For centuries before the British settlement of Australia, European writers wrote fictional accounts of an imagining of a Great Southern Land. In 1642 Abel Janszoon Tasman landed in Tasmania and after examining notches cut at considerable distances on tree trunks, speculated that the newly discovered country must be peopled by giants. Later, the British satirist, Jonathan Swift, set the land of the Houyhnhnms of Gulliver's Travels to the west of Tasmania.[11] In 1797 the British Romantic poet Robert Southey—then a young Jacobin—included a section in his collection, "Poems", a selection of poems under the heading, "Botany Bay Eclogues," in which he portrayed the plight and stories of transported convicts in New South Wales.

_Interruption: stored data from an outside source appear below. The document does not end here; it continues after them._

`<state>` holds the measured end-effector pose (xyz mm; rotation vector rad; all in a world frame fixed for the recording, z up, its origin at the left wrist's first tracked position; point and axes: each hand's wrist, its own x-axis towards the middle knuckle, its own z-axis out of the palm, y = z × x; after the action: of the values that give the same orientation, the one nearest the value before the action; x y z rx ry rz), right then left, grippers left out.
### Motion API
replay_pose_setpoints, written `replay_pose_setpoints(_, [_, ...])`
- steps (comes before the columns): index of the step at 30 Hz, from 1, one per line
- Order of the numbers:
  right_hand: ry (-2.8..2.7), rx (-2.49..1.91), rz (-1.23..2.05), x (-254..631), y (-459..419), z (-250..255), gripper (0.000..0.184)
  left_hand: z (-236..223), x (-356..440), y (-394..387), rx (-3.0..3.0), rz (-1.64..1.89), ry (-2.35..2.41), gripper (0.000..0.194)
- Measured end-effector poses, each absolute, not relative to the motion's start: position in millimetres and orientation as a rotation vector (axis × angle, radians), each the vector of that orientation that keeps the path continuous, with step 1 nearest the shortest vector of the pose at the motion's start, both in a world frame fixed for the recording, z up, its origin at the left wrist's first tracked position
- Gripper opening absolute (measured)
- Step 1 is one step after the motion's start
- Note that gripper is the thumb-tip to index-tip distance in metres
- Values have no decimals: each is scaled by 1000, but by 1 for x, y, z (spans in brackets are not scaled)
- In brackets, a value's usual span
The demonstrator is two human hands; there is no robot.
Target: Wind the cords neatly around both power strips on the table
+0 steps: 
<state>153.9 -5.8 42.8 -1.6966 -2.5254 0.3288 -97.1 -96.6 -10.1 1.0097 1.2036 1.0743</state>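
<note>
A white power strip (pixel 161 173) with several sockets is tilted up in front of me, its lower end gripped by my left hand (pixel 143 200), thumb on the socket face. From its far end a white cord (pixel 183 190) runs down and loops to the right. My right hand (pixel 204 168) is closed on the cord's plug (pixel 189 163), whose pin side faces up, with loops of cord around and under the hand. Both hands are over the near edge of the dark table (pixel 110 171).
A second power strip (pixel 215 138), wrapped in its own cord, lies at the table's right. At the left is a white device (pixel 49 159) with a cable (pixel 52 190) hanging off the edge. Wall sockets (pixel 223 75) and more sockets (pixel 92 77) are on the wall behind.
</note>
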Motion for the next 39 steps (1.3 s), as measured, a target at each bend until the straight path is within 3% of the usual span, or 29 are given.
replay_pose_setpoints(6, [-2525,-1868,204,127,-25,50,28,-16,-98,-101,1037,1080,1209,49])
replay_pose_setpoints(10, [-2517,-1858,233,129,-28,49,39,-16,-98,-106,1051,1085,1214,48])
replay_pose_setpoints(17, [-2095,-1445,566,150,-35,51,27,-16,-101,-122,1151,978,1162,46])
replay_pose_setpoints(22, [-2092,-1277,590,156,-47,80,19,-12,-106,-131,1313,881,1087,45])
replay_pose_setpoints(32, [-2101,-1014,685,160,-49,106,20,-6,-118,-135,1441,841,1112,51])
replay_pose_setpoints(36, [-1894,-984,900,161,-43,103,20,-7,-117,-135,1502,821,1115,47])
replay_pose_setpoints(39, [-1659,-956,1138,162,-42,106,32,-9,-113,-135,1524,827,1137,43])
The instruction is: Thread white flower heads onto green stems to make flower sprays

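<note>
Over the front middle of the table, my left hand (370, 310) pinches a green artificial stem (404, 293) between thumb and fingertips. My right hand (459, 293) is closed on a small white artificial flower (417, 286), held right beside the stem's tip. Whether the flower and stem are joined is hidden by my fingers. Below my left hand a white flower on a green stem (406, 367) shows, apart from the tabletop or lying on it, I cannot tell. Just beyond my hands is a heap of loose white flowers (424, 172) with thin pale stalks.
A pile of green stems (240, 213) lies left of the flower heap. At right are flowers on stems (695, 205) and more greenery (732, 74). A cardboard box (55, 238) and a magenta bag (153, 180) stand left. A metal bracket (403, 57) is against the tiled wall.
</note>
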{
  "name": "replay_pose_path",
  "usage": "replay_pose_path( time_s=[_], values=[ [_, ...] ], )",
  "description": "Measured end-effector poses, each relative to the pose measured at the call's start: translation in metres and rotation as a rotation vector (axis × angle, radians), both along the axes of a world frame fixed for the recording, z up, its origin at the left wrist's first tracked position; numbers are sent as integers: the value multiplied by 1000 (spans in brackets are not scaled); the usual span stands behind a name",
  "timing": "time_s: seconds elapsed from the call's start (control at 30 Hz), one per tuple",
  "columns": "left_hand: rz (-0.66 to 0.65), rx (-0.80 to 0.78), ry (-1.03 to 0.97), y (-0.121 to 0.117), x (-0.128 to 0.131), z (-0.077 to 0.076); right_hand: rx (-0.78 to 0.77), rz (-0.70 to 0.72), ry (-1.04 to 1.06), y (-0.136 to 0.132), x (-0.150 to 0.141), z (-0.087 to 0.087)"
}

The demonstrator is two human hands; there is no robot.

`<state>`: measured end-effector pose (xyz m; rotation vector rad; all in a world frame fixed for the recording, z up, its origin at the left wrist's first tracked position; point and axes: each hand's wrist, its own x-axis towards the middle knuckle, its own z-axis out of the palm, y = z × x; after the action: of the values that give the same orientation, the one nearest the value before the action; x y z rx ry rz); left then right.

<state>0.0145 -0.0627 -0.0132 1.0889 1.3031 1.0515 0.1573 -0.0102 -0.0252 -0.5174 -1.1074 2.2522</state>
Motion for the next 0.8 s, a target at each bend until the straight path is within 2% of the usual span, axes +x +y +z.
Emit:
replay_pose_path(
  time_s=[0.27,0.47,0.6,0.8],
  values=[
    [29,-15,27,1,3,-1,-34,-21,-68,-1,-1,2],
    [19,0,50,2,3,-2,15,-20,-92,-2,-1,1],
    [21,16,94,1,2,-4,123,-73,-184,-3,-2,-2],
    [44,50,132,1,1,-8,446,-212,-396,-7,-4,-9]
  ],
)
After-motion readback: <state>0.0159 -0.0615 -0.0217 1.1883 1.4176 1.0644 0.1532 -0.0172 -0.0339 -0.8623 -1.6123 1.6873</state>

Among the first true works of literature produced in Australia were the accounts of the settlement of Sydney by Watkin Tench, a captain of the marines on the First Fleet to arrive in 1788. In 1819, poet, explorer, journalist and politician William Wentworth published the first book written by an Australian: A Statistical, Historical, and Political Description of the Colony of New South Wales and Its Dependent Settlements in Van Diemen's Land, With a Particular Enumeration of the Advantages Which These Colonies Offer for Emigration and Their Superiority in Many Respects Over Those Possessed by the United States of America, in which he advocated an elected assembly for New South Wales, trial by jury and settlement of Australia by free emigrants rather than convicts

The first novel to be published in Australia was a crime novel, Quintus Servinton: A Tale founded upon Incidents of Real Occurrence[12][13] by Henry Savery published in Hobart in 1830.[14] Early popular works tended to be the 'ripping yarn' variety, telling tales of derring-do against the new frontier of the Australian outback. Writers such as Rolf Boldrewood (Robbery Under Arms), Marcus Clarke (For the Term of His Natural Life), Henry Handel Richardson (The Fortunes of Richard Mahony) and Joseph Furphy (Such Is Life) embodied these stirring ideals in their tales and, particularly the latter, tried to accurately record the vernacular language of the common Australian. These novelists also gave valuable insights into the penal colonies which helped form the country and also the early rural settlements.

In 1838 The Guardian: a tale by Anna Maria Bunn was published in Sydney. It was the first Australian novel printed and published in mainland Australia and the first Australian novel written by a woman. It is a Gothic romance.[15]

Miles Franklin (My Brilliant Career) and Jeannie Gunn (We of the Never Never) wrote of lives of European pioneers in the Australian bush from a female perspective. Albert Facey wrote of the experiences of the Goldfields and of Gallipoli (A Fortunate Life). Ruth Park wrote of the sectarian divisions of life in impoverished 1940s inner city Sydney (The Harp in the South). The experience of Australian PoWs in the Pacific War is recounted by Nevil Shute in A Town Like Alice and in the autobiography of Sir Edward Dunlop. Alan Moorehead was an Australian war correspondent and novelist who gained international acclaim.

A number of notable classic works by international writers deal with Australian subjects, among them D. H. Lawrence's Kangaroo. The journals of Charles Darwin contain the famous naturalist's first impressions of Australia, gained on his tour aboard the Beagle that inspired his writing of On the Origin of Species. The Wayward Tourist: Mark Twain's Adventures in Australia contains the acclaimed American humourist's musings on Australia from his 1895 lecture tour.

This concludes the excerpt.